This colloquium explores newness in fine art and literature since the French Revolution. Students will read texts and analyze images from mid-19 century French realism and impressionism, the modernist movements before and after World War I, and the shift to postmodernism since World War II. The course will place recent developments — the art and literature of today — in this broader context. How did it come about that innovation trumped tradition? And, has the concept of innovation itself changed over time?
DWC 202-C11: The Sacred and the Secular in the Struggle for Human Rights and Dignity
Dr. Dana Dillon, Theology
Dr. Eric Hartman, Global Studies
Secular approaches to human rights are often understood distinctly from theologically grounded accounts of human dignity. However, religious communities and particularly the Catholic Church have been crucial in working for human rights. This course will investigate state, Church, and unchurched efforts to promote the integral development of persons and peoples. It will examine the foundational as-sumptions of each approach, and trace the intertwined histories of these approaches in the promotion of rights in the 20th century. The course will offer sustained interrogation of assumptions and central concepts in order to identify what is common and what is distinct in these overlapping avenues to development and human rights. Crucial to this process will be the question of whether religious approaches that assume the supernatural and transcendent good of the person are ultimately incom-patible with approaches that limit their understanding of the person to merely worldly goods.
DWC 202-C12: The Science and Politics of Energy: Past, Present, Future (repeat of Spring 2013 colloquium)
Dr. Joe Cammarano, Political Science and Public & Community Service
Dr. Lynne Lawson, Engineering-Physics-Systems
Have you ever wondered why our core requires students to take courses outside of their major? Why do science majors need to take courses in the social sciences? Why do majors in Humanities or Social Sciences have to take science courses? Why does everyone enroll in DWC? This colloquium seeks to answer these questions, finding the connection between seemingly unconnected fields of study by focusing on the following question: “How are we going to cope with the increasing demand for energy resources while also trying to prevent the environmental crises that come with increased consumption of carbon-based energy?”
We will examine the origins of energy science and politics, the current state of important energy debates, and the future of energy policy. We do so through use of the “Wedges Game,” which requires teams of students to develop a plan to mitigate the increasing level of hydrocarbons in the atmosphere that comes with global development. Books, readings, and activities from a variety of scientific, journalistic, political, and philosophical sources will be used to study the science of energy, the politics of science, and how the development of a wide array of western and non-western intellectual traditions inform and constrain energy solutions.
DWC 202-C13: Evolution, Human Nature, and Society
Dr. Maia Bailey, Biology
Dr. Jeffery Nicholas, Philosophy
This course looks at human nature, the nature of science, especially biology, and the history of thought on the evolution of human beings. We will focus specifically on current debates about the relationship of the individual to society, the possibility of free will, the claims of science and what makes science legitimate, and what evolution tells us about the human relationship to the non-human world. The course will be team-taught by a biologist and a philosopher. We will encourage discussion as well as engagement with the historical texts and current controversies.
DWC 202-C14: Diasporas
W 9:30-11:20; F 8:30-10:20
Dr. Margaret Manchester, History
Dr. Tuire Valkeakari, English
This course will consider various ethnic diasporas in the West, approaching them from a range of theoretical angles to gain understanding of the social and cultural dynamics characterizing diaspora experiences. We will study the ways in which individual and collective identities are shaped by participating in a diaspora. More specifically, we will examine the concepts of family, home, return, and biculturation; the dialogue between diasporic subjectivity and faith, politics, culture, and remembrance in diasporic contexts; and the ways in which the intersectionality of race, class, and gender affects diasporic identity formation. Course materials will include primary and secondary historical sources, film, novels, memoirs, and art as renditions of diaspora experiences.

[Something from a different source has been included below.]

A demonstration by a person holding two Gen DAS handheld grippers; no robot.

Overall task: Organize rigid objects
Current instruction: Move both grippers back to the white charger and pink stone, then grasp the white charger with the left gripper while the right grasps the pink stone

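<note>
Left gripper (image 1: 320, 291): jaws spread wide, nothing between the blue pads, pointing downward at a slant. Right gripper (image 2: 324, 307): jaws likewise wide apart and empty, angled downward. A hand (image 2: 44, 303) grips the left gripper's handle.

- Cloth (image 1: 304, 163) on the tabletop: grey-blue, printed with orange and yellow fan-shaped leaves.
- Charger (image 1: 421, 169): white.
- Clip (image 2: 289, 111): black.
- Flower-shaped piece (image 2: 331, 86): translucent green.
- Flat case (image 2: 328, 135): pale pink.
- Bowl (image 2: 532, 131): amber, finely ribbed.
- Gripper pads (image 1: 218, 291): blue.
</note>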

DWC 202-C15: Good Citizenship and Public Policy: Responsibility and Reform
Dr. Julia Camp, Accountancy
Dr. Todd Olszewski, Health and Policy Management
This DWC Colloquium is an interdisciplinary exploration of citizenship and public policy. We will first examine what it means to be a good citizen and how this defini-tion has changed over time. How do history, religion, and government define a good citizen? What are the rights, responsibilities, and privileges that come with citizenship? Second, the colloquium will examine how government policies align with being a good citizen. How have moral values and political ideologies guided debates and steered the policymaking process? Specifically, we will examine the ways in which current tax policy and health policy address notions of responsibility, equity, and liberty. The final segment of the course will examine reform proposals in both taxation and healthcare; students will discuss how citizenship, responsibility, and reform align. The course will culminate in projects in which students develop their own policy reform proposals to align with the concept of good citizenship.

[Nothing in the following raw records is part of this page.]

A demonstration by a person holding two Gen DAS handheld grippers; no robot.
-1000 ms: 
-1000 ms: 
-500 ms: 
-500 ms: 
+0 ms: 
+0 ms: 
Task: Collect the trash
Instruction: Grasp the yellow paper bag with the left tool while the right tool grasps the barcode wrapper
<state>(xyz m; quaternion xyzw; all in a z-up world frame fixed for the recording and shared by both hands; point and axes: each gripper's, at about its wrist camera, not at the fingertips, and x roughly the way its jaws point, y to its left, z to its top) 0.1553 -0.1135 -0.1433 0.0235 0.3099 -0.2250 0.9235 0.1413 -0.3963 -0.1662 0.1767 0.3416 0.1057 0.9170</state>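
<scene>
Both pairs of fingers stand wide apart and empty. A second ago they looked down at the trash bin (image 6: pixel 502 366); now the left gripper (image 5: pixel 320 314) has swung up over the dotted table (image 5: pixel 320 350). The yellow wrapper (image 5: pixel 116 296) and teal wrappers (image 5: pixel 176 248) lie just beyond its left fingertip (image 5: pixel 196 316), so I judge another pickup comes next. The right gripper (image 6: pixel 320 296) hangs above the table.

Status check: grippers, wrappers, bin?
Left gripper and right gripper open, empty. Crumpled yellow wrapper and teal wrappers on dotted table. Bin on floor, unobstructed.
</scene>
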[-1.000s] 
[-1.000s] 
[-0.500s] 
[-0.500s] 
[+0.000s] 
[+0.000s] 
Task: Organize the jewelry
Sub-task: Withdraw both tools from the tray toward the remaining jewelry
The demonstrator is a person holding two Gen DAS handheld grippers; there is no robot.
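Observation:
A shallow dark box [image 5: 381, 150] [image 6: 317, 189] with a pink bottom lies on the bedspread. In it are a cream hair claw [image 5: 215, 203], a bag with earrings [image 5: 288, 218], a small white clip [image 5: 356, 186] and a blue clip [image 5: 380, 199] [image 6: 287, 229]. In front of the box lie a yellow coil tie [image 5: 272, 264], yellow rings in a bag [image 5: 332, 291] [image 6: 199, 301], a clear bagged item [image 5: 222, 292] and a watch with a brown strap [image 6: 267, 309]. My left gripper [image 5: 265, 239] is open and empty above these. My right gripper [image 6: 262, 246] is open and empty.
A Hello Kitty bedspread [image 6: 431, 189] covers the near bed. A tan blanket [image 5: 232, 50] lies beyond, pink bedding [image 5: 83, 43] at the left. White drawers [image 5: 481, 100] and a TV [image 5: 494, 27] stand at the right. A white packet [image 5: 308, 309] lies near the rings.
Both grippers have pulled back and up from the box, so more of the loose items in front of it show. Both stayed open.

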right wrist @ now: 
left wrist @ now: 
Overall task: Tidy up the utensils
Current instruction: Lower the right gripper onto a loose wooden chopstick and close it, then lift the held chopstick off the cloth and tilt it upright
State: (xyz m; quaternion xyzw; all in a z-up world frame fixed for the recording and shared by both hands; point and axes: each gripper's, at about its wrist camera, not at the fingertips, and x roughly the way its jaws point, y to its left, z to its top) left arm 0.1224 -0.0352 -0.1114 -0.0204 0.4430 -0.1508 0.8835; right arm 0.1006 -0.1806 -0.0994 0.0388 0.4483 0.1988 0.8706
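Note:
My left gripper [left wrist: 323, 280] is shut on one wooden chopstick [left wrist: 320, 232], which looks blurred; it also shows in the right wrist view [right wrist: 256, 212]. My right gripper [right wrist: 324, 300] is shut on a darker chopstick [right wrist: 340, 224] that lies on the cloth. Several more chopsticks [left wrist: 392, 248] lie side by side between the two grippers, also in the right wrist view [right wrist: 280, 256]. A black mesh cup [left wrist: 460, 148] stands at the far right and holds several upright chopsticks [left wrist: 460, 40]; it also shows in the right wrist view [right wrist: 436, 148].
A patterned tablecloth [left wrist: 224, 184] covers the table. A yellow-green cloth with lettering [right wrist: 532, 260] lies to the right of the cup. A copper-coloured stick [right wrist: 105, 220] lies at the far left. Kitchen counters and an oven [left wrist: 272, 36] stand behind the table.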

DWC 202-C16: The Ethics of Architecture and Design
Dr. Raymond Hain, Philosophy
Dr. Ann Norton, Art History
Will you be happier if you do not need a car or an elevator? Will you have more friends if your home has a front porch? Must a Christian church be in the shape of a cross? This course will introduce you to fundamental texts in architectural theory, from Vitruvius to the present day, with an emphasis on their implications for well lived human lives. We will then think through some controversial contemporary is-sues including New Urbanism, architecture and the environment, religious buildings, public spaces, and the design of homes and individual rooms. We will supplement our in-class activities with field trips, and students will be required to produce a final design project focusing on one of the central themes of the course.
DWC 202-C17: Humor, Humanities, and the Status Quo
Dr. Robin Greene, History
Dr. Anthony Jensen, Philosophy
Our colloquium concerns the intersection of humor and the humanities, and how both operate within, are necessitated by, and resist the status quo. There are two thematic questions that will guide our construction. First, why do humor and the humanities seem to have always been so closely connected over history? In exploring this question, our rigorous course of readings will represent a survey of satire, parody, cynicism, and wit that covers ancient and contemporary humanities literature and performance in order to ground historically the various instantiations of each in contemporary discourse. Second, what are the socio-political conditions necessary for the possibility of humor? In exploring this question, we will trace the basic outlines of the social and political situations in which the respective texts were written in order to locate the common conditions that allow for the emergence of both humanities and humor.
DWC 202-C18: The Outsider
T 8:30-10:20; F 9:30-11:20
Dr. William Bonney, Theology
Dr. Margaret Reid, English
This colloquium will be an interdisciplinary exploration of the idea of the “outsider” in theological, historical, literary and anthropological texts, primarily of the 20th and 21st centuries. Attention to the “outsider’s” perspective throughout these disciplines ranges from reverence to paranoia, as one who stands outside of the mainstream, whether by choice or fate, may be presumed to be a source of particular wisdom or dangerous madness—occasionally both. The roots of this tradition are rich and varied: Aristotle deems the person without a state to be “either a god or a beast”; both Socrates and historical Jesus clearly generate similar anxieties in their communities. Drawing upon western and non-western fiction, autobiography, cultural studies and critical scholarship, we will pursue the ways in which contemporary “Outsiderhood” stands in dialogue with foundational texts in the Development of Western Civilization.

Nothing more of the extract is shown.